__Try it__: How many lines of the entries below contain the string "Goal"? State the number alone.

Items from a dataset
Start of Block
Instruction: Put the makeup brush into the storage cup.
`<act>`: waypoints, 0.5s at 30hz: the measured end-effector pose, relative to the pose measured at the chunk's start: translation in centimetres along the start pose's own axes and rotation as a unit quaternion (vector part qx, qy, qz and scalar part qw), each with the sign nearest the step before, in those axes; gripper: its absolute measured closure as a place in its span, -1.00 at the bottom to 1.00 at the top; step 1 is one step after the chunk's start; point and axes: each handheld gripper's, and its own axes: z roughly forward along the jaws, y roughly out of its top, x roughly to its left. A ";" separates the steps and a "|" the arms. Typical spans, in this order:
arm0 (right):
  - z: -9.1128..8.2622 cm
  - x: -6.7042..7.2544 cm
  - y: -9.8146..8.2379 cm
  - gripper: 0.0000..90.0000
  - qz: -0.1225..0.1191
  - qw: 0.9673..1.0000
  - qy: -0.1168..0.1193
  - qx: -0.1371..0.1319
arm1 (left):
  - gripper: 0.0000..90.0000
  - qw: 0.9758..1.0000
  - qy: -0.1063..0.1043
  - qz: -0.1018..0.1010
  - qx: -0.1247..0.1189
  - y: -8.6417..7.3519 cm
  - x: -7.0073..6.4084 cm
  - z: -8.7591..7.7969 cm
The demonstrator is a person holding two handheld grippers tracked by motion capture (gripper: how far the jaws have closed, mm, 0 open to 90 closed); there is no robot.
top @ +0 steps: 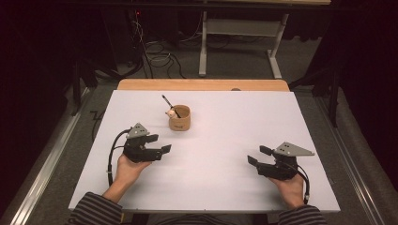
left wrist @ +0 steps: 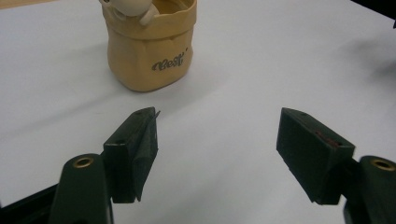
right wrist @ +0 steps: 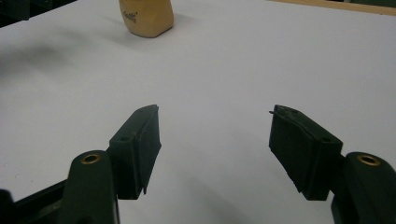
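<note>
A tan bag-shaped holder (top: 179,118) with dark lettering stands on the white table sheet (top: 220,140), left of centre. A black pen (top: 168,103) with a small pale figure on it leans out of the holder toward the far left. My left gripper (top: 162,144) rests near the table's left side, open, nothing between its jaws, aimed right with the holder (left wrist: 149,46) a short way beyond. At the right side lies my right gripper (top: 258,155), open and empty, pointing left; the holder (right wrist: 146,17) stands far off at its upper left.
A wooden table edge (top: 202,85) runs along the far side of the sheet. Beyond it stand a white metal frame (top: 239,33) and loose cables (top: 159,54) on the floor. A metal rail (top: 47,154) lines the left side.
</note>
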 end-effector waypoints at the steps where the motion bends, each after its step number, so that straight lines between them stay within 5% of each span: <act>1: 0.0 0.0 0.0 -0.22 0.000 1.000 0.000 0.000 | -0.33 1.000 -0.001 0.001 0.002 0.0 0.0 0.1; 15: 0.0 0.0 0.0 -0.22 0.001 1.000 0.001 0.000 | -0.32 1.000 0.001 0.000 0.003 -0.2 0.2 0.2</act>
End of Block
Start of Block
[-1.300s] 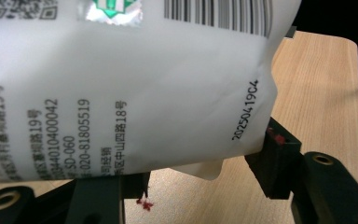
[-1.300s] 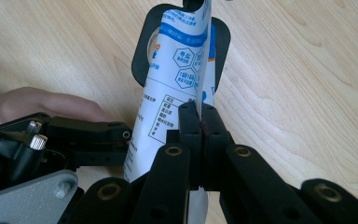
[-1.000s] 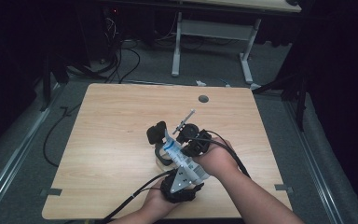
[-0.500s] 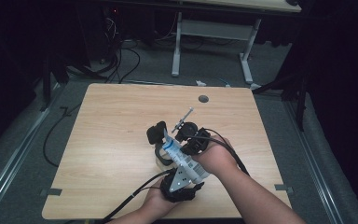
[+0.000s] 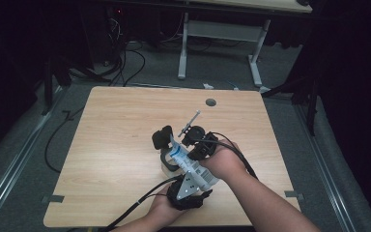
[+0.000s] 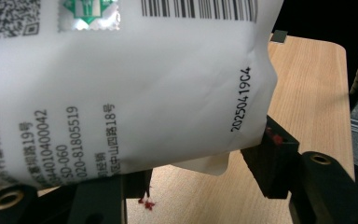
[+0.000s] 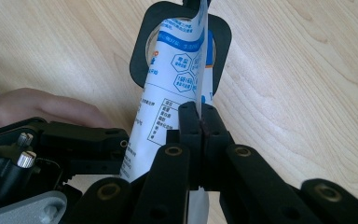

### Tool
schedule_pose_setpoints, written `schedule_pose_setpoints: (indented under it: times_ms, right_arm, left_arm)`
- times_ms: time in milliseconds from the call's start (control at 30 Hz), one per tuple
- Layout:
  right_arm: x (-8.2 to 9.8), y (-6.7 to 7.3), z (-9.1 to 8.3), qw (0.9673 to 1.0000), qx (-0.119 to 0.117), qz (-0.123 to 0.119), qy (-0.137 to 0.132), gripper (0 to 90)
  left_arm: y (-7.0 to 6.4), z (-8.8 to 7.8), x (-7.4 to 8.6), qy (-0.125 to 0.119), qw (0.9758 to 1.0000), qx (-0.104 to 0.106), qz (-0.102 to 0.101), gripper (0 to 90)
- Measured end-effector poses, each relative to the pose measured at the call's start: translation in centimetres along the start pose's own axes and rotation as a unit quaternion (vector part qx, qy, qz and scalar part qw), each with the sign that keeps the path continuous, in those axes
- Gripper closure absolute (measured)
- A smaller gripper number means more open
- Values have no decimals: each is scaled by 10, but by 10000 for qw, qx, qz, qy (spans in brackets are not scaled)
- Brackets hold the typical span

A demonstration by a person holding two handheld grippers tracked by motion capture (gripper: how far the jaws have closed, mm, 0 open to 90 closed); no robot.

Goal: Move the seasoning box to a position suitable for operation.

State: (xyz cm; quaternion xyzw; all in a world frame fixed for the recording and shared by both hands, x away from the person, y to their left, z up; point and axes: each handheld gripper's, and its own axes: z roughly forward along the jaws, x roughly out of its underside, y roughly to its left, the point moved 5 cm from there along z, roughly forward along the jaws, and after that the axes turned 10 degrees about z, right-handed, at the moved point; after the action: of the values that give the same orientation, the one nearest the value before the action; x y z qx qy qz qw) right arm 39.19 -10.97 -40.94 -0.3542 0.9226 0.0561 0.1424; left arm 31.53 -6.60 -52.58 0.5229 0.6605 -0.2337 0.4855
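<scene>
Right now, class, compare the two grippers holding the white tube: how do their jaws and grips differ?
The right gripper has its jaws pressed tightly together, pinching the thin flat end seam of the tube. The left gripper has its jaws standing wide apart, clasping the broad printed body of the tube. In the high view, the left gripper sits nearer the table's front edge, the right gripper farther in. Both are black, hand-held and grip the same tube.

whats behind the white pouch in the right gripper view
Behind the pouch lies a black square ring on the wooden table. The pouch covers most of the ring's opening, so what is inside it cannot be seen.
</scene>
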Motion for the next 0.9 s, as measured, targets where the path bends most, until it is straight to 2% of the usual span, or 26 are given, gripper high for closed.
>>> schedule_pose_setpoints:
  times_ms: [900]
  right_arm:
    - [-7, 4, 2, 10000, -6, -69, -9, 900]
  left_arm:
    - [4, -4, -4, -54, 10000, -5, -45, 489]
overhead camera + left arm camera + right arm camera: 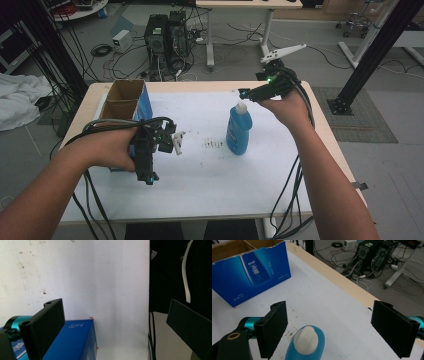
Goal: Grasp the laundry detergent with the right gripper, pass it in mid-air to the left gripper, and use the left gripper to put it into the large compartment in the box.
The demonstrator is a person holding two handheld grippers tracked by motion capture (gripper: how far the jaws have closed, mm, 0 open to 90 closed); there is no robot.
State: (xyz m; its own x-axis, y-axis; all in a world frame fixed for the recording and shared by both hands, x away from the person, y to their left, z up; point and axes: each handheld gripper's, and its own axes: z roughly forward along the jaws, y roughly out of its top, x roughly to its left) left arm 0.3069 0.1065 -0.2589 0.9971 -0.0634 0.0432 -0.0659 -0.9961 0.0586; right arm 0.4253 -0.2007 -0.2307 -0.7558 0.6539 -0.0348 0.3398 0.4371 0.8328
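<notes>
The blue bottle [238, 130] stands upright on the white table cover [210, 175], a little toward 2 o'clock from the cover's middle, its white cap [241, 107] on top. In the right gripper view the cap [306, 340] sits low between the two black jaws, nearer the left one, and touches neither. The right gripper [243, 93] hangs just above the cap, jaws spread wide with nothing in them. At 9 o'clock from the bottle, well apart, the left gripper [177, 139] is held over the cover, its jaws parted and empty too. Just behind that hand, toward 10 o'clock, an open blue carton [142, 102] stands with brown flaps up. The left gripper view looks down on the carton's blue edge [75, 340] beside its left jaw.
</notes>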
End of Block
__Result for this task__: 2